Erftstadt. Die SPD-Fraktion wird sich in der jetzt beginnenden öffentlichen Diskussion über die Schaffung von Windkraftvorrangzonen dafür einsetzen, dass bei der Planung der Vorrangzonen freiwillig ein Mindestabstand von einem Kilometer von der geschlossenen Wohnbebauung eingehalten wird. Außerdem soll es beim Abstand keine Ungleichbehandlungen Einzelner geben. Die Verwaltungsvorlage weist unterschiedliche Abstände zwischen 500 bis 970 Metern aus, die vereinheitlicht werden müssten.
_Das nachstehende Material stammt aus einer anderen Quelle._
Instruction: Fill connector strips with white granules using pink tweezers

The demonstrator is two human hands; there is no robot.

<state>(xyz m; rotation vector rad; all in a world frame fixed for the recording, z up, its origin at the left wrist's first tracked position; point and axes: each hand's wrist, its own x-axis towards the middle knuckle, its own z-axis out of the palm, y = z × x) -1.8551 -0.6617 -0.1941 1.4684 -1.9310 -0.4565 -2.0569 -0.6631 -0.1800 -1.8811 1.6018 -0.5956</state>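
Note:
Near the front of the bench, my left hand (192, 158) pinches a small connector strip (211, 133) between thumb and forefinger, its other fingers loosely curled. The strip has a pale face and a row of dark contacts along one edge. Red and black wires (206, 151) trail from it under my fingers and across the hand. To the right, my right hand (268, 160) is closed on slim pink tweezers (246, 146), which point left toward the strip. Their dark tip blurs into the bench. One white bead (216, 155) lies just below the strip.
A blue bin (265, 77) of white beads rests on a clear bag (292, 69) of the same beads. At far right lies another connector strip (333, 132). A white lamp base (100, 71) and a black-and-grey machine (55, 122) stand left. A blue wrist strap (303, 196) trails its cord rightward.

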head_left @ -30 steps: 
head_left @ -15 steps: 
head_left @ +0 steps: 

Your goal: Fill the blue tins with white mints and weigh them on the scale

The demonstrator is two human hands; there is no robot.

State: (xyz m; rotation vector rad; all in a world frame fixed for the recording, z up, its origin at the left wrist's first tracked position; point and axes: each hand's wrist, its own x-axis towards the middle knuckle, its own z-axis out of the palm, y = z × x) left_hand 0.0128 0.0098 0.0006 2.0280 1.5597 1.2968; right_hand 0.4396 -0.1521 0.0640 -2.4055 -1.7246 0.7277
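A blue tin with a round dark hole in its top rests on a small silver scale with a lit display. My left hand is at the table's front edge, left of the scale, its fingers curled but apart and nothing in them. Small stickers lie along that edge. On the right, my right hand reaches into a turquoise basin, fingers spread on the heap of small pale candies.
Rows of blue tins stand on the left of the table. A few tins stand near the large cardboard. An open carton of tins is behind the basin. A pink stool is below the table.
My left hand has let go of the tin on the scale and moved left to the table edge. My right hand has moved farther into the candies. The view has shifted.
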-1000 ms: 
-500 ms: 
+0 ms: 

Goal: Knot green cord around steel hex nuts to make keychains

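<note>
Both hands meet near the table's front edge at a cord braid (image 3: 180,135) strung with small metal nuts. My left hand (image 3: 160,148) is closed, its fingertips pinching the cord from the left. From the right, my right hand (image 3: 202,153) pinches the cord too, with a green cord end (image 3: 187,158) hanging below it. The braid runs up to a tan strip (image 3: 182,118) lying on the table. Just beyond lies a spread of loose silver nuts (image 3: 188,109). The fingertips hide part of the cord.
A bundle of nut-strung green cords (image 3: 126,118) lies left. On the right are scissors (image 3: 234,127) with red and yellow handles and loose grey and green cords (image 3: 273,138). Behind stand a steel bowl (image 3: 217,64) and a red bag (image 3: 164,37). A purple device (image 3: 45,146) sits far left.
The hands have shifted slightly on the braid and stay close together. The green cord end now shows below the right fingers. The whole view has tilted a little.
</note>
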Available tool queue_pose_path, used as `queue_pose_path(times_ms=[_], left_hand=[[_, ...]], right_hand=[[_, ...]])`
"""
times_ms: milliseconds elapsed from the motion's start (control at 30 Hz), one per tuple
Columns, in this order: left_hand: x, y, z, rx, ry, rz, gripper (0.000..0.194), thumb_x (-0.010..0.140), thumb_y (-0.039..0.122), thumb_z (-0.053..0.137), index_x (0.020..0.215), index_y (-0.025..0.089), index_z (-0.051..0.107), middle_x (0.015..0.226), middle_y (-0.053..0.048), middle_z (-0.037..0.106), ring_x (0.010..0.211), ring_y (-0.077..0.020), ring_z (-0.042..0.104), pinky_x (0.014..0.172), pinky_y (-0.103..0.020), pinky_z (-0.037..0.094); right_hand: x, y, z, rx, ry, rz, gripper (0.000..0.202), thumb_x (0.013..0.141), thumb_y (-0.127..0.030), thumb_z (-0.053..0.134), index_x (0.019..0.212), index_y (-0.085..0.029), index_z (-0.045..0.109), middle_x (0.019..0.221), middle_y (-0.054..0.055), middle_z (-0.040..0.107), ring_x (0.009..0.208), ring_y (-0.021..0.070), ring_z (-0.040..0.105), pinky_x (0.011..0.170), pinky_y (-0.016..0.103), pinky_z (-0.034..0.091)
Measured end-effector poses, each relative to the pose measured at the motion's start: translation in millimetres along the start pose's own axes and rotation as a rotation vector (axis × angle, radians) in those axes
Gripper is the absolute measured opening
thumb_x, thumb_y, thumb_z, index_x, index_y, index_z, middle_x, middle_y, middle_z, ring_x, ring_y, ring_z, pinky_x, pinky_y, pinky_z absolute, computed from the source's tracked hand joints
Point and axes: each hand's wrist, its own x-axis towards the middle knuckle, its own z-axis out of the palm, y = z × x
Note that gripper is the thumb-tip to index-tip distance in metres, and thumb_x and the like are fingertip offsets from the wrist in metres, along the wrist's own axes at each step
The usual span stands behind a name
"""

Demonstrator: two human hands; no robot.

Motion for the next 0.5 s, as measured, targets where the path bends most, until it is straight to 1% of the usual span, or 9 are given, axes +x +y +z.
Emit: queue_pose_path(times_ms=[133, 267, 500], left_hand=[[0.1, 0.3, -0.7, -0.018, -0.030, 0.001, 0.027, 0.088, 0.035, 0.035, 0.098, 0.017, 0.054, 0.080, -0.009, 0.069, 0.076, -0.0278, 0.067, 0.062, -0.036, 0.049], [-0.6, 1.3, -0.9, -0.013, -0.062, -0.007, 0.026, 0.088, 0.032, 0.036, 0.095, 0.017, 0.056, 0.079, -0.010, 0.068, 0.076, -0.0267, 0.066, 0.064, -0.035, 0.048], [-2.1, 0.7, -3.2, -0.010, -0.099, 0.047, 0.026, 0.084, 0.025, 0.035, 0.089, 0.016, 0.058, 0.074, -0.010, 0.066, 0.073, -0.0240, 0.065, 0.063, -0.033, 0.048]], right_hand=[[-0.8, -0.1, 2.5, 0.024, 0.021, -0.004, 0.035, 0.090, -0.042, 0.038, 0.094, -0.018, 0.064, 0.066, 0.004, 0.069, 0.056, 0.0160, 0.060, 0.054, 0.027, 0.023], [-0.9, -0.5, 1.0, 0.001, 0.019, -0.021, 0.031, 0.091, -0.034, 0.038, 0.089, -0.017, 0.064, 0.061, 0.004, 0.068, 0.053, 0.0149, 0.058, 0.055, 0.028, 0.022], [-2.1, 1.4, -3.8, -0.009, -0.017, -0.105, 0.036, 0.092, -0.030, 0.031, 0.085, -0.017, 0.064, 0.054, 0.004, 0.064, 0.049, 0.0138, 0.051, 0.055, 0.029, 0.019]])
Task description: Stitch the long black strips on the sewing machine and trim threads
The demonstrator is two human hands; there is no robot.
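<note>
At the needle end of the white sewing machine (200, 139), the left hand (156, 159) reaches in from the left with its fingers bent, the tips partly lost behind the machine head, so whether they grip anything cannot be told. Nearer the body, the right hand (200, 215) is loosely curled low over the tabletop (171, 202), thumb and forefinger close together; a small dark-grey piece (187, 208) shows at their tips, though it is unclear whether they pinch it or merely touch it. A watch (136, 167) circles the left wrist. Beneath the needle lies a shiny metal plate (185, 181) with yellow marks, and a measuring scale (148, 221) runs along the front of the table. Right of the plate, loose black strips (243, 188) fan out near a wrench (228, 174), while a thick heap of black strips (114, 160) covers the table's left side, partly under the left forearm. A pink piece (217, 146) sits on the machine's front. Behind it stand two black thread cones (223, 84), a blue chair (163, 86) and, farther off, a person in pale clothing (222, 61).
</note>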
Mit dem größeren Abstand soll ausgeschlossen werden, dass Anwohner zukünftiger Windkraftvorrangzonen nicht durch den Betrieb dieser Einrichtungen unzumutbar belästigt werden. „Die vorhandenen Möglichkeiten, in Erftstadt Windräder zu betreiben, lassen es grundsätzlich zu, dass wir in Erftstadt nicht jeden Quadratmeter ausnutzen müssen“, begründet Fraktionsvorsitzender Bernd Bohlen den Vorstoß seiner Fraktion. Eine solche Forderung widerspreche auch nicht der Grundüberzeugung der Erftstädter SPD, erneuerbare Energien zum Durchbruch zu verhelfen.

 

Versäumnisse und Fehlentscheidungen der Stadt bei der Förderung der Sonnenenergie dürften jetzt nicht auf Kosten derjenigen kompensiert werden, die in der Nähe solcher Einrichtungen wohnen würden. „Wer will, dass die von Windrädern unmittelbar Betroffenen diese Einrichtung als für das Klima notwendig akzeptierten, muss ihnen auch entgegenkommen.“ Deshalb wird sich die SPD-Fraktion auch dafür einsetzen, dass die Betreiber den Ortsansässigen Beteiligungsmöglichkeiten anbieten werden. „In diesem Zusammenhang sehen wir vor allem die Energiegesellschaft in der Pflicht“, sagt Bohlen.